Bitcoin means some assumed risk for businesses and individuals accepting it as payment for goods and services, because its value fluctuates (for now) faster than that of paper dollars and bank card transactions. Banks are uninvolved in its storage and value; the FDIC does not insure it (for now?). The value of a Bitcoin equals whatever someone is willing to give you for it, today. That varies by person, time, location, and transaction. Since its first known use in January 2009, the value of just one Bitcoin has varied from less than one-thousandth of one dollar to more than a thousand dollars.

Let's backtrack a little, and venture into VC's sordid history.

Anything new in the virtual world begins with a sense of freedom and innocence, like infancy (Bitcoin just turned 5, still a baby). The Internet has an enduring quality of ardent liberty - free speech and a sense of unfettered entitlement; hard core Web geeks believe in this as strongly as the most basic of human rights. So began Bitcoin five years ago as a 2008 mathematical project of someone calling him- or herself Satoshi Nakamoto, who wrote the algorithm (computer code) which mines new numbers, stores them in a "blockchain," then offers them for trade in the virtual marketplace. Part of the mystery is we still aren't sure of Satoshi's real identity.

Now to the sordid: Anything unregulated (expect that to change) is prime fodder for felony. Beyond simple hacking and theft, unregulated, untracked currency is a great way to buy or sell something illegal, so multimillions in Bitcoins have trafficked guns, drugs, and people on the dark side of the Internet. Taken down last fall by an ironically old-fashioned criminal investigation resulting in the arrest of creator Ross Ulbricht, a massive site on the "Dark Web" called Silk Road was the connection point for Bitcoin-funded murders-for-hire and many other things unspeakable.
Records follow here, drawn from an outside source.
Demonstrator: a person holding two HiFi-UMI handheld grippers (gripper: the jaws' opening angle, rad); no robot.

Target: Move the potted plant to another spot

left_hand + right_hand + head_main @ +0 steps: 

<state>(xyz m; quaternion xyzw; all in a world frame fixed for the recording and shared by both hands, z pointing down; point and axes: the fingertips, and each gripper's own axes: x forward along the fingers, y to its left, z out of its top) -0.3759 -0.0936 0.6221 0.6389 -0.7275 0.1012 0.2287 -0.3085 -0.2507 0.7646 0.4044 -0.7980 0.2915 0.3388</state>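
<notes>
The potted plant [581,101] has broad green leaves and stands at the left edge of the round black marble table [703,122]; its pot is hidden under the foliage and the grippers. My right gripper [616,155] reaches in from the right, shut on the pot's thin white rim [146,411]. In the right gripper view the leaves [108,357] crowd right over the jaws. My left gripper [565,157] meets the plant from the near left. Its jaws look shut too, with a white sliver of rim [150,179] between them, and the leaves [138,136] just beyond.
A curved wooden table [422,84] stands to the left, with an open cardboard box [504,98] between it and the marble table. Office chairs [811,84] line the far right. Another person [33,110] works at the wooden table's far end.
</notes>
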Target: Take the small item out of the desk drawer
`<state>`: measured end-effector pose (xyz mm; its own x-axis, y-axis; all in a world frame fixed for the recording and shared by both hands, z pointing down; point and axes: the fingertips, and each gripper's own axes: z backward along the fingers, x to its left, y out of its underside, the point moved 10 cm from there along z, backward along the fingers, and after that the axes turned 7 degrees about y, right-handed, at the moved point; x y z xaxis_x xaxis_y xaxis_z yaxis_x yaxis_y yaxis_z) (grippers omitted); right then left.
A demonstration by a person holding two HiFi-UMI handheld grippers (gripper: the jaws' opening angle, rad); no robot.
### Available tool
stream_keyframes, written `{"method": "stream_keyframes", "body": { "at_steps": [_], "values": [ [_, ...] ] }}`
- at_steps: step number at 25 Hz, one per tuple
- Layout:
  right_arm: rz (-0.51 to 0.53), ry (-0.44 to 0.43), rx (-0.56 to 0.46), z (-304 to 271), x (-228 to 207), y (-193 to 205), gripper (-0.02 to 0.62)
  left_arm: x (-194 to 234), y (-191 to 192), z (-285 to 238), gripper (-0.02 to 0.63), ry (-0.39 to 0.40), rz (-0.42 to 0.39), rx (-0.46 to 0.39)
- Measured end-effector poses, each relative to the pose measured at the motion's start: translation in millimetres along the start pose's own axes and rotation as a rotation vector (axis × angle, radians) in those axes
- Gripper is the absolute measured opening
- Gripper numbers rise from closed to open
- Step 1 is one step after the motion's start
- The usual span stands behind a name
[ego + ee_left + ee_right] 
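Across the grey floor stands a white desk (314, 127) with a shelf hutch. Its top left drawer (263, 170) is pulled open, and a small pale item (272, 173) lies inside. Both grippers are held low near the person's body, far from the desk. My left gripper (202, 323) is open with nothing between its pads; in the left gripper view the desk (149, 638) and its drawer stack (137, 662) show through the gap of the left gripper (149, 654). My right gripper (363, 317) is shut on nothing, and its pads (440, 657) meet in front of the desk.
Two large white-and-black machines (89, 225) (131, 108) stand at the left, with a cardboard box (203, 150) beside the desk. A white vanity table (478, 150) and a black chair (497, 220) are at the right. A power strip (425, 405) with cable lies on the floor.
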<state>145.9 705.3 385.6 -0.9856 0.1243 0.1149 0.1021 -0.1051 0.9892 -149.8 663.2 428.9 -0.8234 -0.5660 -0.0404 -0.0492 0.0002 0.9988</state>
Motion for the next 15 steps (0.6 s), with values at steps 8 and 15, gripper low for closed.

So back to the well-lit Web, how do you get Bitcoin, if you want it? Exchanges, private and commercial. You can get Bitcoin simply by selling something and taking Bitcoin as payment, or you can go to a number of exchange Web sites and buy it. These are early days, so I can't recommend one over another as secure; be skeptical, research, and select carefully. You will need to download a (free) "Bitcoin wallet" app on your phone.

Good luck. I'm sticking with the jingling variety.